El Faro


Gildardo García Beltrán.-

Brecha sísmica de Guerrero

Generalmente cuando sentimos mucho calor, lo asociamos con la posibilidad de que se registre un movimiento telúrico, posiblemente porque el núcleo de la tierra es pura lumbre, o porque en algunas ocasiones haya coincidido ese estado de cosas.

De ahí que en estos días, seguramente que a más de una persona está moviéndose la idea de que podría registrarse un temblor de gran magnitud, porque vaya que las temperaturas están bastante elevadas.

Pero eso no es nada raro toda vez que México está ubicado en una zona del planeta en la que frecuentemente ocurren sismos y generalmente se ubica a los epicentros en las costas de Michoacán, Guerrero y Oaxaca.

En esa región se localiza el epicentro de los terremotos de 1985, que marcaron al país en más de un sentido, y que intensificaron la investigación científica acerca de los sismos como fenómenos naturales y también los eventos de ocurrencia provenientes de esa zona.

Casi desconocida y de acuerdo con los expertos, en México existe otra importante región sísmica que atraviesa unos 900 kilómetros del territorio nacional.

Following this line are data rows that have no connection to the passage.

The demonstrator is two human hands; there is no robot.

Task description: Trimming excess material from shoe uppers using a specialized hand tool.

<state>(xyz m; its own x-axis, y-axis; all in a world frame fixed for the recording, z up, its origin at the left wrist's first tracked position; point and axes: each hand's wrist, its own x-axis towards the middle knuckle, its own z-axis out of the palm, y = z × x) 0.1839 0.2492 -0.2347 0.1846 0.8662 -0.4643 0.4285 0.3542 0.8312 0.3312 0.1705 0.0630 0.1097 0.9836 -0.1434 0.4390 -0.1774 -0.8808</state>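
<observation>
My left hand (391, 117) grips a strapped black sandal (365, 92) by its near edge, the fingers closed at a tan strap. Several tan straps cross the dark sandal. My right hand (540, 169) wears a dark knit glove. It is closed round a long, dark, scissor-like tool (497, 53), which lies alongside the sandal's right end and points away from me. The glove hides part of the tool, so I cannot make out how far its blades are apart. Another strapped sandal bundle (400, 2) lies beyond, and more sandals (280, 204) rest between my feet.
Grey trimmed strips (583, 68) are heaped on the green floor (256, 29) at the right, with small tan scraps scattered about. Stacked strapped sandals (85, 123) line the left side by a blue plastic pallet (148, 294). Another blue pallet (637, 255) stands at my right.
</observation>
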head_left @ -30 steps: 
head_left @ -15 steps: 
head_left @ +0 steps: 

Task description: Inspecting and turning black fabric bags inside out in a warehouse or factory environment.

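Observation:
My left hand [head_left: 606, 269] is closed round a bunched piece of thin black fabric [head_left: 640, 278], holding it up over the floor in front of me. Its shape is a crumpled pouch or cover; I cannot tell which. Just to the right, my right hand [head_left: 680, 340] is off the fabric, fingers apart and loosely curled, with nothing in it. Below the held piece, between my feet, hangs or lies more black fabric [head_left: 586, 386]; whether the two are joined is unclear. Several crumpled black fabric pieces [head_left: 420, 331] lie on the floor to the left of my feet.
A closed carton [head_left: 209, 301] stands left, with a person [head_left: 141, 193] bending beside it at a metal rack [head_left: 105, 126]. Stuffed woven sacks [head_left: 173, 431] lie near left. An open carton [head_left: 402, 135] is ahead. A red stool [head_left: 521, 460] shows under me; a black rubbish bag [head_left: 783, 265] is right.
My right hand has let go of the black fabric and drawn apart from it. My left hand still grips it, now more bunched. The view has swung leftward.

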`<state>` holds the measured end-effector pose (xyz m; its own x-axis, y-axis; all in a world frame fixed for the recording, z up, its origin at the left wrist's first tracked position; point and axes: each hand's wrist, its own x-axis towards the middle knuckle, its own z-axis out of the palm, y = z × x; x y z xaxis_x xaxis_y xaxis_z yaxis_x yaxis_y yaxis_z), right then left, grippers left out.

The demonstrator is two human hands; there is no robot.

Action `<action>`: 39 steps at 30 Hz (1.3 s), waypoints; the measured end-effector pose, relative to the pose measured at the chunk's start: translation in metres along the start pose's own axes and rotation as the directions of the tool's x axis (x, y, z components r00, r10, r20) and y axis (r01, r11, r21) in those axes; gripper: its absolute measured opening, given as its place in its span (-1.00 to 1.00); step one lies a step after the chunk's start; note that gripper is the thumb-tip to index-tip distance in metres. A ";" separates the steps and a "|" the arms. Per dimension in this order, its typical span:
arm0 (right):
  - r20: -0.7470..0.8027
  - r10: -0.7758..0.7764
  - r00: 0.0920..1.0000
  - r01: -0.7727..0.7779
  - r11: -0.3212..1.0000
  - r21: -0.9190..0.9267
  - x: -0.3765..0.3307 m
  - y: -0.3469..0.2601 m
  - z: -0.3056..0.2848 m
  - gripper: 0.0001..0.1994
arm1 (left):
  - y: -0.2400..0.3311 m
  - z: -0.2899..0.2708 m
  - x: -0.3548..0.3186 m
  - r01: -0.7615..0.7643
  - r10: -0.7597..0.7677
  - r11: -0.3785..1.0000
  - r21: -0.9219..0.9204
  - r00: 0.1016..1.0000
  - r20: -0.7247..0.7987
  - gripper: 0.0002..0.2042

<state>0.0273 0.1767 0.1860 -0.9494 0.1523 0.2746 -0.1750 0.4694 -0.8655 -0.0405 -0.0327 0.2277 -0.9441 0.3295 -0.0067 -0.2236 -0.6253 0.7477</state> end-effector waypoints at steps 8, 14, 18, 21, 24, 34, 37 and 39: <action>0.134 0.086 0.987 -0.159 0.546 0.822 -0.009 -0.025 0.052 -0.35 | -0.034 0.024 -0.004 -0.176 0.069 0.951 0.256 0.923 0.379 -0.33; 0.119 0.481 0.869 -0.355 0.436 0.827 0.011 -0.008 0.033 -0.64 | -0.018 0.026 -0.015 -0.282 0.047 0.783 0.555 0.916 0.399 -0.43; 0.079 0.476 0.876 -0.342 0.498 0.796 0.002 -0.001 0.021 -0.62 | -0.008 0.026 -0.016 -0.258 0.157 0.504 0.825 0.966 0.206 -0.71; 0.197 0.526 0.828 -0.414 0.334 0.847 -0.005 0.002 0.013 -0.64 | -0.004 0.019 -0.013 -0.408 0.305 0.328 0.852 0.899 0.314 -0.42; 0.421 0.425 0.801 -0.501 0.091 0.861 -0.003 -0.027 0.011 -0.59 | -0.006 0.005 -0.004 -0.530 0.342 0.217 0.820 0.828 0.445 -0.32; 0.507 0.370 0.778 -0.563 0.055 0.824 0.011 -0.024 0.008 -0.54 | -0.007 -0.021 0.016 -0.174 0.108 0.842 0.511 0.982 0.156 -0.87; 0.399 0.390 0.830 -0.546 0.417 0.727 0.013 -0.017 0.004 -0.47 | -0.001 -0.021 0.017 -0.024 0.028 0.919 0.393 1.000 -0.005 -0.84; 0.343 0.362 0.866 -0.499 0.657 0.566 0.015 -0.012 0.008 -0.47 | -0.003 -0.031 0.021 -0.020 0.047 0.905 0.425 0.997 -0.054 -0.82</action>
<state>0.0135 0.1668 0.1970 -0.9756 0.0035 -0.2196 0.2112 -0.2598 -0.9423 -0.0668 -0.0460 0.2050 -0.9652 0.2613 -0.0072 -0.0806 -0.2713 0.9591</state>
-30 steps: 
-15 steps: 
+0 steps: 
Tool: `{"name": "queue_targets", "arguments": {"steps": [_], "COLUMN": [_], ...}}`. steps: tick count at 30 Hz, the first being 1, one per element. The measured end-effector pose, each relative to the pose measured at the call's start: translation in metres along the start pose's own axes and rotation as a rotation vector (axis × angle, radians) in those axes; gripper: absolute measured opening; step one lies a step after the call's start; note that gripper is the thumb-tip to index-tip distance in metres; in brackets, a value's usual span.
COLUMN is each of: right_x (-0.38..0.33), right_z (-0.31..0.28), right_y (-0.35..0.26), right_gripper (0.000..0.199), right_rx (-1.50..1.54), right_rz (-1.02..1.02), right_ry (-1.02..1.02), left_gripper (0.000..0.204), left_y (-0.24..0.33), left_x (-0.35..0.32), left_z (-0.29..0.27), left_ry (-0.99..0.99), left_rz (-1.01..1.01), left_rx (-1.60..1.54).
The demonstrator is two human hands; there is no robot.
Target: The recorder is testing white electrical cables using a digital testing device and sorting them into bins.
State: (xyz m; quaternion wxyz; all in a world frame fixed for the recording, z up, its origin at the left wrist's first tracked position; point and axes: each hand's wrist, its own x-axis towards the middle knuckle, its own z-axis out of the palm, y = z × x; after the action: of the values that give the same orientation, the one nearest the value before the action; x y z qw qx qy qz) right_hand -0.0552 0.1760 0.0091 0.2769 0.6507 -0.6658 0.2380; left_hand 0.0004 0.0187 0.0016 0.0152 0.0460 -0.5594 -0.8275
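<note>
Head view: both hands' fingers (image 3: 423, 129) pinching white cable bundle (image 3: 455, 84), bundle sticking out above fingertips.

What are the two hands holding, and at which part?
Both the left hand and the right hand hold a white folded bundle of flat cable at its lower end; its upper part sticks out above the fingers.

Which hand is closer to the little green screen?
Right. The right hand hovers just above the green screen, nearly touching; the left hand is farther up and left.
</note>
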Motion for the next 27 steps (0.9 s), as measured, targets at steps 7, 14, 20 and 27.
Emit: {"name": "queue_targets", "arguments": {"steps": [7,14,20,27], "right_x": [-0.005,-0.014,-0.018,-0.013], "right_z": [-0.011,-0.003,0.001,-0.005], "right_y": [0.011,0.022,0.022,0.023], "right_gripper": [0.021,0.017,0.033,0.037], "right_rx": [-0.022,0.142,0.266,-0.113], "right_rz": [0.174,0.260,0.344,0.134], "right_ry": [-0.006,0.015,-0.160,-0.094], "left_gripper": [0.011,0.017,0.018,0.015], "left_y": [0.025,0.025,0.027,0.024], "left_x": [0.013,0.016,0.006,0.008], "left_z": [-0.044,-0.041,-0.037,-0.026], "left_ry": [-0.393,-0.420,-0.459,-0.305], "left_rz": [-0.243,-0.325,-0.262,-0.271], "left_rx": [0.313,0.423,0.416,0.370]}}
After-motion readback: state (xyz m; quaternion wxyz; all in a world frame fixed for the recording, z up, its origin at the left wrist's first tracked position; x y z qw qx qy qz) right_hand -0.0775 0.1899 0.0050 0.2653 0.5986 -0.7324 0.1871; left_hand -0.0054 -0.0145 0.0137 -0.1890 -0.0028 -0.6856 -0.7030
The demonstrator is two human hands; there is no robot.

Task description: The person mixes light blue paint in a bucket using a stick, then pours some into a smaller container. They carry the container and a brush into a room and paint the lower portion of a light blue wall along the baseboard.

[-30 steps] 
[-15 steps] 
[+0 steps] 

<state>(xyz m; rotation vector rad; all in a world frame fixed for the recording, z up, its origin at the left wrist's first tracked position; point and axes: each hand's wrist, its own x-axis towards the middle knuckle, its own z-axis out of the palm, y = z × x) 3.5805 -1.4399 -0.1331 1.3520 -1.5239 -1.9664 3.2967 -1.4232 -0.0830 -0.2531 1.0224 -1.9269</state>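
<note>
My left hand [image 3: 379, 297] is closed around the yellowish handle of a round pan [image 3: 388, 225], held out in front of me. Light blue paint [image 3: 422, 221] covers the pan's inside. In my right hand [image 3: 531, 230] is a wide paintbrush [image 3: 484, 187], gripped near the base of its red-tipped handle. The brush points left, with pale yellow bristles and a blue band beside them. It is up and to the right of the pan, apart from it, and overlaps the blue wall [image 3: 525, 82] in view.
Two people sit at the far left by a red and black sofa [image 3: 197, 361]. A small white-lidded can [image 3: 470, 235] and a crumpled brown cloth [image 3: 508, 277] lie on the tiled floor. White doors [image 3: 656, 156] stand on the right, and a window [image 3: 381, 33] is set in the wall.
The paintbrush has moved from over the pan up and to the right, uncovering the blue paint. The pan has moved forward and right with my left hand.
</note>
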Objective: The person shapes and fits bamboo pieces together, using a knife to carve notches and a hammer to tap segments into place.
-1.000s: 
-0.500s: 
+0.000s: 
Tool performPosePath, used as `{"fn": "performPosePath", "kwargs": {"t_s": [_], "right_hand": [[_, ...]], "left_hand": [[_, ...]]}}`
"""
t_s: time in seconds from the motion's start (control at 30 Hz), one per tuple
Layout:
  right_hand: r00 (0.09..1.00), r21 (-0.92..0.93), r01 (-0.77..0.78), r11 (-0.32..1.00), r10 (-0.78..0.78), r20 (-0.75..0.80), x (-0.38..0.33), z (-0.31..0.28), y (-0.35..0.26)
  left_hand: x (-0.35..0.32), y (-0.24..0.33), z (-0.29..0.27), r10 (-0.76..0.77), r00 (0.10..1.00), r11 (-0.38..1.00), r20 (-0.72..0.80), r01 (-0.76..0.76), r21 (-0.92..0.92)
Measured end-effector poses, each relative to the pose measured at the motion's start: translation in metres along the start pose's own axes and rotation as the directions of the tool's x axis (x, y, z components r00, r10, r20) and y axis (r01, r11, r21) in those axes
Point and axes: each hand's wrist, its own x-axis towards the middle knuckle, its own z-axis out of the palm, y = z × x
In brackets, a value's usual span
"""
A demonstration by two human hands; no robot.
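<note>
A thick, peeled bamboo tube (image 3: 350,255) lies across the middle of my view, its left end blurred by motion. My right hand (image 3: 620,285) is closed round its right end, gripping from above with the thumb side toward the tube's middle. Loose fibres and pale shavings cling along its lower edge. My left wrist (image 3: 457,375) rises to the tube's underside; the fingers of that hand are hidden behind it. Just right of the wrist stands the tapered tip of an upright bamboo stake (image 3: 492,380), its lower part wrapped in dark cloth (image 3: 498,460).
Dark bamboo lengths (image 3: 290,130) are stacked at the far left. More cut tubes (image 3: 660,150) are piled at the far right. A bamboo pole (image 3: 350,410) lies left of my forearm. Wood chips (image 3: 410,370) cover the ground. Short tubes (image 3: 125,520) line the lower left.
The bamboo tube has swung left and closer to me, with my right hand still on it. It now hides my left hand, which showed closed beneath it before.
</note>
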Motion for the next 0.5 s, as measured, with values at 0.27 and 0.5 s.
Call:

Los científicos la llaman eje neovolcánico mexicano y es un cinturón que va de Este a Oeste, con una anchura de entre 70 y 200 kilómetros, recorriendo desde Colima, Jalisco y Nayarit hasta los límites de Puebla y Veracruz, pasando por ciudades grandes, densamente pobladas como Guadalajara, Morelia, Celaya, Distrito Federal, Toluca, Puebla y Jalapa.

Cabe mencionar que al igual que en el Distrito Federal, en donde desaparecieron algunos lagos como el de Texcoco para darle paso al manchón urbano, en la entidad porteña existen asentados también varios núcleos habitacionales en zonas en donde anteriormente fueron laguna, de ahí que sean más vulnerables a las ondas sísmicas.

Tal es el caso de la colonia Burócrata, en San Pedrito, y algunos puntos de la zona hotelera en Santiago, de ahí la existencia de mayores riesgos en caso de sismos, luego de que las fincas no están construidas sobre tierra firme.

Actualmente hay preocupación porque en la zona conocida como Brecha de Guerrero podrían ocurrir uno o dos terremotos de magnitud ocho o bien dos a cuatro eventos de magnitud 7.8, por lo que la población debe estar informada y preparada, sostiene un investigador.

Aunque en los últimos 100 años varios sismos de magnitud mayor han ocurrido a lo largo de la costa de México, en esa zona no ha ocurrido un sismo de magnitud superior a siete, siendo algo que mantiene inquietos a los científicos. No obstante lo cual, no debemos olvidar que mientras la ciencia tiene un límite, ¡Dios es quien mejor conoce lo que va a suceder, por lo que debemos tener fe en que nada grave ocurra!

CASOS Y COSAS

El hombre que no teme a las verdades, nada tiene que temer a las mentiras. Thomas Jefferson.

LOS DECOMISOS DE MINERAL que se han estado realizando últimamente, dejan de manifiesto que dicha práctica se venía realizando desde hace mucho tiempo en complicidad con las autoridades aduaneras. Para desgracia nuestra, allende las fronteras saben que lo predominante aquí es la corrupción, lo que permite realizar cuanto negocio chueco quiera llevarse a cabo, sobre todo porque son precisamente los funcionarios quienes enarbolan dicha bandera.

LOS INQUILINOS DEL ASILO DE ANCIANOS se encuentran un tanto inquietos porque parece que ahora sí se aproxima la fecha en que habrán de cambiar de domicilio luego de que el nuevo, inmueble ubicado por el rumbo de Salagua, al parecer ya se encuentra listo.

Obviamente la idea no les agrada en lo absoluto, porque dicen que allá quedarán más aislados, mientras que en donde están actualmente, en el Barrio I de El Valle de las Garzas, cuentan con el apoyo inmediato de Protección Civil, la Cruz Roja y en caso de necesitar un albergue en temporada de huracanes, los llevan al Conalep, es decir, todo les queda a tan solo unos cuantos metros de distancia, de ahí que les concedemos la razón.